There were a couple of factors that led to this.
- I had moved to another country, and didn’t anyone there. It was a trying time in my life. I’d used Facebook as a tool to stay in touch with the people whom I knew and were far geographically away. This helped me through this difficult time.
- It was a great way to see pictures and share videos among long lost friends.
So what changed?
The Internet as we know it has changed in the last few years at a scary pace. All of a sudden, social media platforms were popping up all over the place. Mainstream websites encouraged engagement by associating your participation with a Facebook profile. Some of them went further to where you could log into a website using Facebook credentials. It was all too easy!
Enter the smartphone
Then the stakes just got higher.
Social Media wasn’t just there for you to log onto via your PC. It was with you all the time in your pocket. It would allow you to document every single thing in your life that appealed to you and share it with the world… all with the convenience of a finger swipe across the screen of a device that lay in the palm of your hand.

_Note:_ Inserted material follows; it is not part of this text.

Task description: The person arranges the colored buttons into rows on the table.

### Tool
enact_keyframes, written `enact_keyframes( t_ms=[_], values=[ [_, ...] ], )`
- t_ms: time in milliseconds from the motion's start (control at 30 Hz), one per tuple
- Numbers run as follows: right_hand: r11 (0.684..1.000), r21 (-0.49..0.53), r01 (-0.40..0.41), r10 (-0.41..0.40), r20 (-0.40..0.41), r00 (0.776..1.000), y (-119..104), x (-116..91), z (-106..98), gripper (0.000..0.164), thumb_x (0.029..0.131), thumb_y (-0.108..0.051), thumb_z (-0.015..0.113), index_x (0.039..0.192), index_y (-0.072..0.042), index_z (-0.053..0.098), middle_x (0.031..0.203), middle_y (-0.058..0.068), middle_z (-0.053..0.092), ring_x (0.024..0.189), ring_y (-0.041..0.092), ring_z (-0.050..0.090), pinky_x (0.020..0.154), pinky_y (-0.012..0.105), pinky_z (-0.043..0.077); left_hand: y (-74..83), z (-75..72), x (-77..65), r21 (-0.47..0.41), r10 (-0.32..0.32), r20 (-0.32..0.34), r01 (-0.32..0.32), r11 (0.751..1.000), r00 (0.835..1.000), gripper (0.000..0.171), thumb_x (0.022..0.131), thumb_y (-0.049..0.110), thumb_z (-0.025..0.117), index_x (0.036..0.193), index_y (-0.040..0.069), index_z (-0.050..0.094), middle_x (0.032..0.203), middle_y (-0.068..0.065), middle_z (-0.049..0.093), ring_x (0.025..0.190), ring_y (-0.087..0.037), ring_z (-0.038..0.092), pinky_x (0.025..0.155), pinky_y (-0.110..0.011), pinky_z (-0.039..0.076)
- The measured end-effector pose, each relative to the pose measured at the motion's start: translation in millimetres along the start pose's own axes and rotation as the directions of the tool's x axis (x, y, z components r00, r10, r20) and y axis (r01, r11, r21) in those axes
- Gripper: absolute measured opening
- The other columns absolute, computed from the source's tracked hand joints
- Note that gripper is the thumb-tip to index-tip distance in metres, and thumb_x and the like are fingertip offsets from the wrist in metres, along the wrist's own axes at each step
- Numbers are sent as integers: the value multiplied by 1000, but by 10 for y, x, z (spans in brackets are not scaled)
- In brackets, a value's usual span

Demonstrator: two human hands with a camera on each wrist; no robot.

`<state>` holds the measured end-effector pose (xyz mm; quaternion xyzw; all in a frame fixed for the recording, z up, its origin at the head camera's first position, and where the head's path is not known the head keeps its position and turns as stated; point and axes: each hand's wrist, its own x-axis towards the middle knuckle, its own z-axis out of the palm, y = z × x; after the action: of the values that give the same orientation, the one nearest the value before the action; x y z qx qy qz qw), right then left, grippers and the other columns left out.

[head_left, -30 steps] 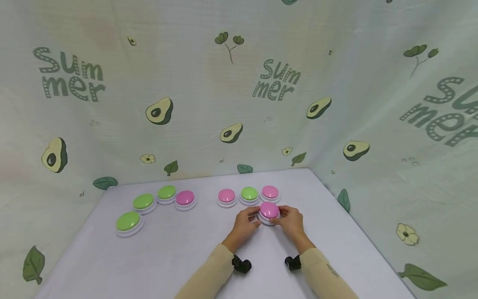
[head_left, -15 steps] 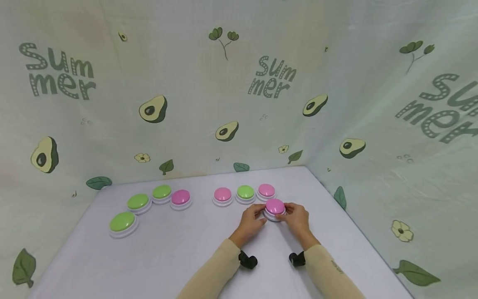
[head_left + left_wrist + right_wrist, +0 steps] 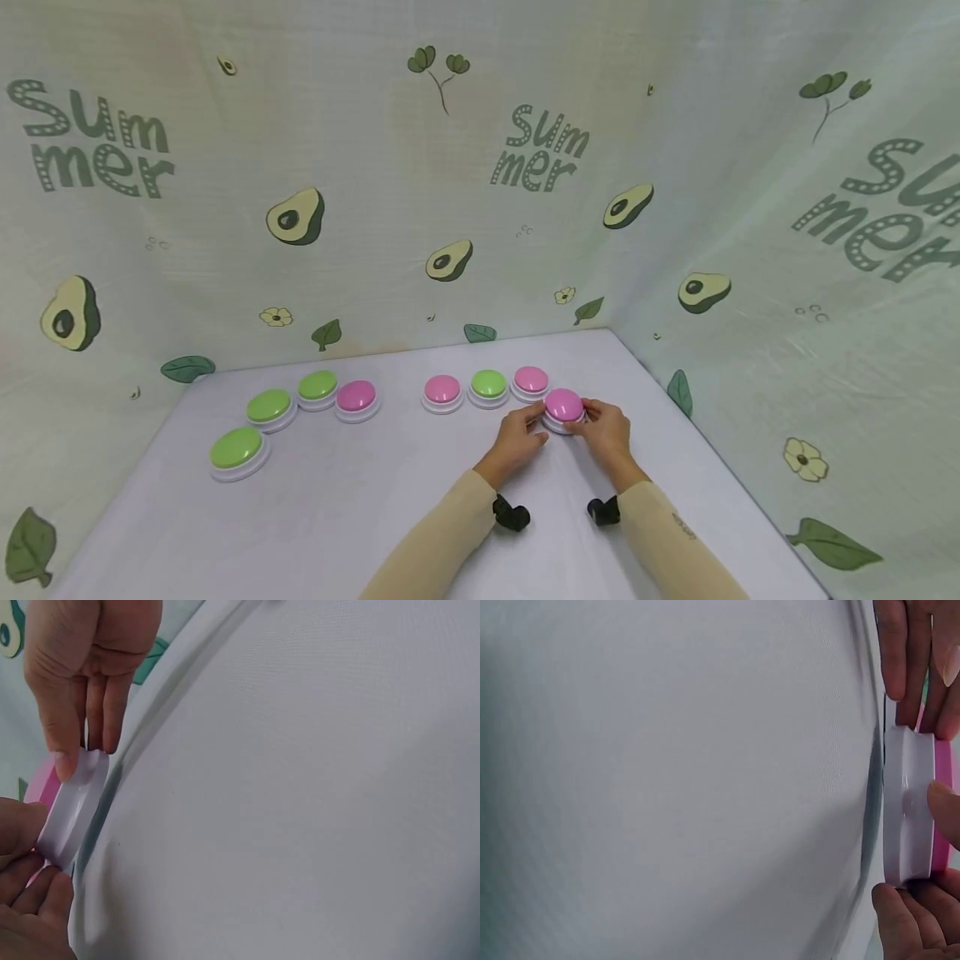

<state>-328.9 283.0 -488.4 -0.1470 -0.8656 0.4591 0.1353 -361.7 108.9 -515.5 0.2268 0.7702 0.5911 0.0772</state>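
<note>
A pink push button (image 3: 563, 405) with a domed top and white round base is held between both hands, upright and close over the table. My left hand (image 3: 517, 438) touches its left side with the fingertips. My right hand (image 3: 609, 430) grips the right side, thumb on the front of the base. In the left wrist view the right thumb (image 3: 65, 763) lies against the white base (image 3: 75, 806). The right wrist view shows the left fingers at the base's edge. Just behind and left of it sits a lighter pink button (image 3: 531, 380).
A green button (image 3: 489, 384) and a pink button (image 3: 442, 389) continue that row leftward. Farther left stand a magenta button (image 3: 356, 396) and several green buttons (image 3: 268, 406). A printed cloth (image 3: 375, 167) encloses the white table (image 3: 322, 508) at back and sides.
Both hands have carried the pink push button to the right and slightly back, from in front of the lighter pink button to its right. The head view has turned a little right.
</note>
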Motion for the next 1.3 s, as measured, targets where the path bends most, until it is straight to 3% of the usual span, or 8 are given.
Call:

It still seemed pretty cool, and for a while, I participated, sharing stories of when I climbed a mountain or checked in at an airport. It became easy for me to let the people whom I cared about know where I was in case in ran into any strife.
Somewhere along the way, the lines of convenience began to be eroded with the information that I was parting with.
You see, social media platforms operate by knowing as much as about the user as they can. The engineers running these platforms build algorithms to serve you with the content that they deem is what you will want to see.
The initial annoyance
I’ve always resisted parting with what I consider too much information on any social media platform. What began to bother me was that every time I logged into Facebook, questions about my date of birth and religious and political views would however subtly, be in my face. They sat there in the corner with suggestions about how my profile could be better if I answered a few of these questions. That subliminal suggestion of how I needed to provide these details remained in my peripheral vision, and it began to annoy me.
I persisted. I pretended that it wasn’t there. I felt that as long as I didn’t provide them with the details, everything would be fine. Then came the updates to the mobile apps.
OK… now we have a problem
One fine day, I noticed that the Facebook app update had a clause that stated that the app needed to be able to read my text messages, and listen to my calls (I do read the terms of service.).
At this stage, it was officially creepy. I’d decided that I had had enough and promptly uninstalled the app from all my mobile devices (in the plural… I used to have a few as a result of my job back then).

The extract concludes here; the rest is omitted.